What is being asked »
Pick out all lines of the entries that include the word "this" and copy them.

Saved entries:
+ + + + +
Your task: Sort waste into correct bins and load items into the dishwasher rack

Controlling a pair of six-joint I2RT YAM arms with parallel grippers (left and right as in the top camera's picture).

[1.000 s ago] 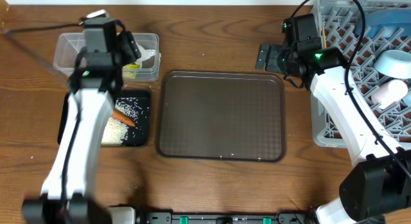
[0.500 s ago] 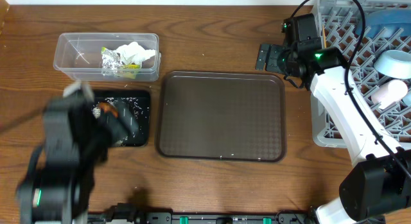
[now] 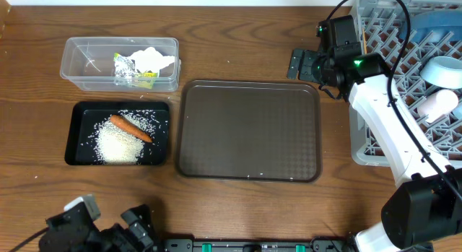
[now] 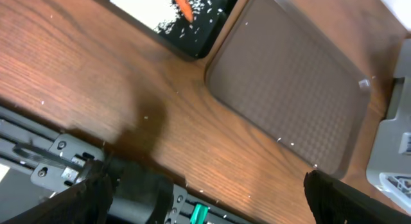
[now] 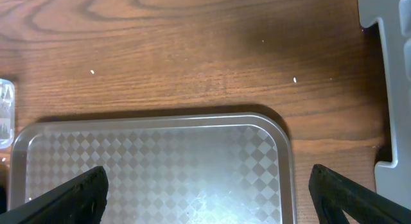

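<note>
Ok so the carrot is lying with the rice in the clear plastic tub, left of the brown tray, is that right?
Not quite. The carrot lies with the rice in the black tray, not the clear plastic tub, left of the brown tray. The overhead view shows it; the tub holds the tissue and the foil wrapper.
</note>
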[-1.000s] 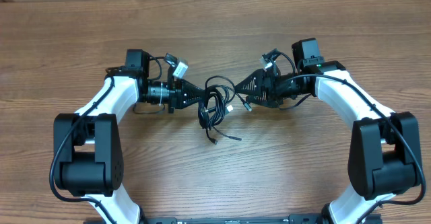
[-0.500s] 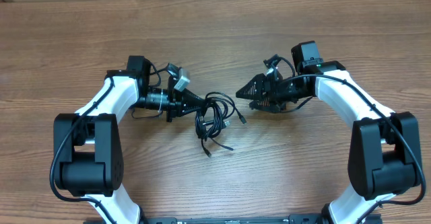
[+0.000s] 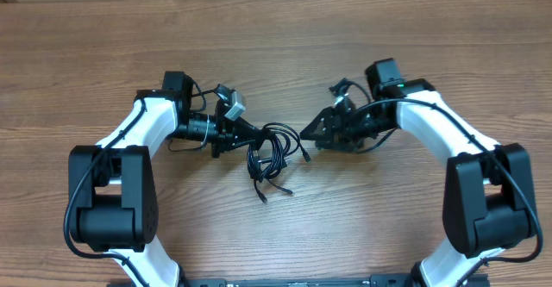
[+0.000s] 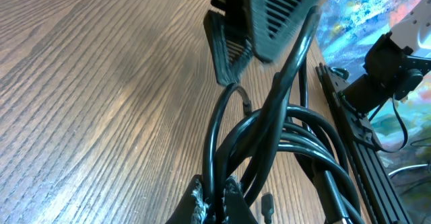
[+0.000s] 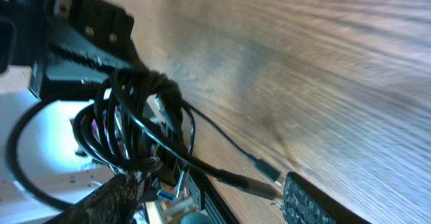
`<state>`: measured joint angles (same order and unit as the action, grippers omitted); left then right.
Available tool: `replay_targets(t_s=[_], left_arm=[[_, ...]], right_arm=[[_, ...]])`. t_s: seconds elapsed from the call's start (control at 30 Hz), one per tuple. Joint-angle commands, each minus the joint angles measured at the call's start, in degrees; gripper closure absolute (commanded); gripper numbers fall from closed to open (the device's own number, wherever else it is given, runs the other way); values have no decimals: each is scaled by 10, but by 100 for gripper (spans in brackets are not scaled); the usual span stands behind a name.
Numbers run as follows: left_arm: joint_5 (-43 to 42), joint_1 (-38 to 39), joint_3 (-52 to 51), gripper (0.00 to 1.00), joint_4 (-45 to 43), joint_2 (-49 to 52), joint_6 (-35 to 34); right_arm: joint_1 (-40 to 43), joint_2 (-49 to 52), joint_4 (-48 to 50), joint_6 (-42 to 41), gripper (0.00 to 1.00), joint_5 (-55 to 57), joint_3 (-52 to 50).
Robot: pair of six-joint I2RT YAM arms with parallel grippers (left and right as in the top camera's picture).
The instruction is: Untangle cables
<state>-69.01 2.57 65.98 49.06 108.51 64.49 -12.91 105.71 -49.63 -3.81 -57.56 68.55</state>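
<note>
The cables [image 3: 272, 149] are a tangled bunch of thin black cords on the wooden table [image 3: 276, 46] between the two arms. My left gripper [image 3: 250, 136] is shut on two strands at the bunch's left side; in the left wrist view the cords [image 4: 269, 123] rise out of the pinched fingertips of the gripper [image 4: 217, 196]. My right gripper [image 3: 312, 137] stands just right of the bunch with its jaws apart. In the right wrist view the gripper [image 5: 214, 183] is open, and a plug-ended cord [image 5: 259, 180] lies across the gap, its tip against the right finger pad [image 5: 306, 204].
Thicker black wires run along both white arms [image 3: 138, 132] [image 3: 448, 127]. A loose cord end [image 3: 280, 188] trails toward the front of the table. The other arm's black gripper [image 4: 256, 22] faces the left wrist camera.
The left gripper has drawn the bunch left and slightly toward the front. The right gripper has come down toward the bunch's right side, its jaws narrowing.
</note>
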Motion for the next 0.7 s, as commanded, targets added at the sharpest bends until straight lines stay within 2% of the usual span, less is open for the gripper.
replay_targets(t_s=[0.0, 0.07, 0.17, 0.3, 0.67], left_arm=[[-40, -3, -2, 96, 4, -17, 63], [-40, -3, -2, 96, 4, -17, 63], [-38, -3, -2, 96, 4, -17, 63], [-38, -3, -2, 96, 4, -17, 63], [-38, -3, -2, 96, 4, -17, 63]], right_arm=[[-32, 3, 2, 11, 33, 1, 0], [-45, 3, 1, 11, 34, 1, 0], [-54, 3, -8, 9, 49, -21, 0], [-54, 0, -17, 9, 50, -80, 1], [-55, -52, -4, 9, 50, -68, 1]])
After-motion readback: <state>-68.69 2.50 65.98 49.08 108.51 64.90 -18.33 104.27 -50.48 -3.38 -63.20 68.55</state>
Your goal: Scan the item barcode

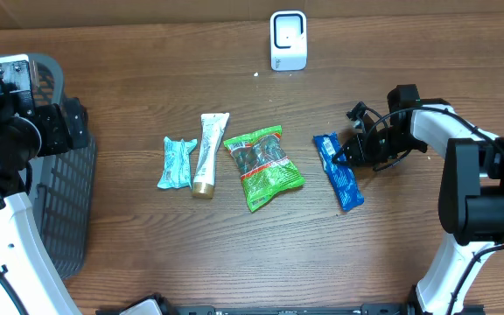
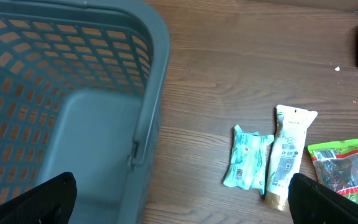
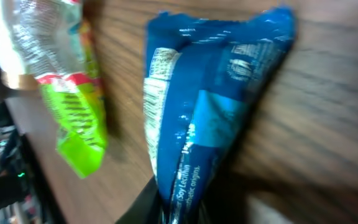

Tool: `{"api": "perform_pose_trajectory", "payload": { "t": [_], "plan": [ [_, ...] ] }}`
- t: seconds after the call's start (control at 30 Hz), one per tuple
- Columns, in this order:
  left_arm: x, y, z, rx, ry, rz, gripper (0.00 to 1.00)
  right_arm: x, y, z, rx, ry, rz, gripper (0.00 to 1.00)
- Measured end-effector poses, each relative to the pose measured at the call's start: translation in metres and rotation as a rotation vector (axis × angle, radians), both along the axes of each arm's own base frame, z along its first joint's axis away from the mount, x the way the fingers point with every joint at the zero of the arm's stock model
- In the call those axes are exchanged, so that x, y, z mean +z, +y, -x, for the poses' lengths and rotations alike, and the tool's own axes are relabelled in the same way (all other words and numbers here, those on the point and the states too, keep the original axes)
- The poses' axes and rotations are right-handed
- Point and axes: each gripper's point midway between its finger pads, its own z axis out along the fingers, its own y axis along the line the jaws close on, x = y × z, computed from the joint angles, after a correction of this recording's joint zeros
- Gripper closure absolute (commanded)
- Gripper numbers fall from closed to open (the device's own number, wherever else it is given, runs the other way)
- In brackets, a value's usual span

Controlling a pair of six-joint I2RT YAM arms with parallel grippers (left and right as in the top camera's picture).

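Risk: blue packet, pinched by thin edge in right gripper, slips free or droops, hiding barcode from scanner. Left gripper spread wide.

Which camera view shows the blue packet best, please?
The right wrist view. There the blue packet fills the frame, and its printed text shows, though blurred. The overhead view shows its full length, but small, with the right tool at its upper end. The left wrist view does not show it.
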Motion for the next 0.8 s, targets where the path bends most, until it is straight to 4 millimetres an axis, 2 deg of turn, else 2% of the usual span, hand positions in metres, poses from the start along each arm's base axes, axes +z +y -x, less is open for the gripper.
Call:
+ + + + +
Response to the task »
- Columns, in this order:
- Point and axes: each gripper's point midway between its finger pads, its own z axis out along the fingers, its own y axis along the line the jaws close on, x = y × z, computed from the joint angles, after a correction of this recording's joint zeros

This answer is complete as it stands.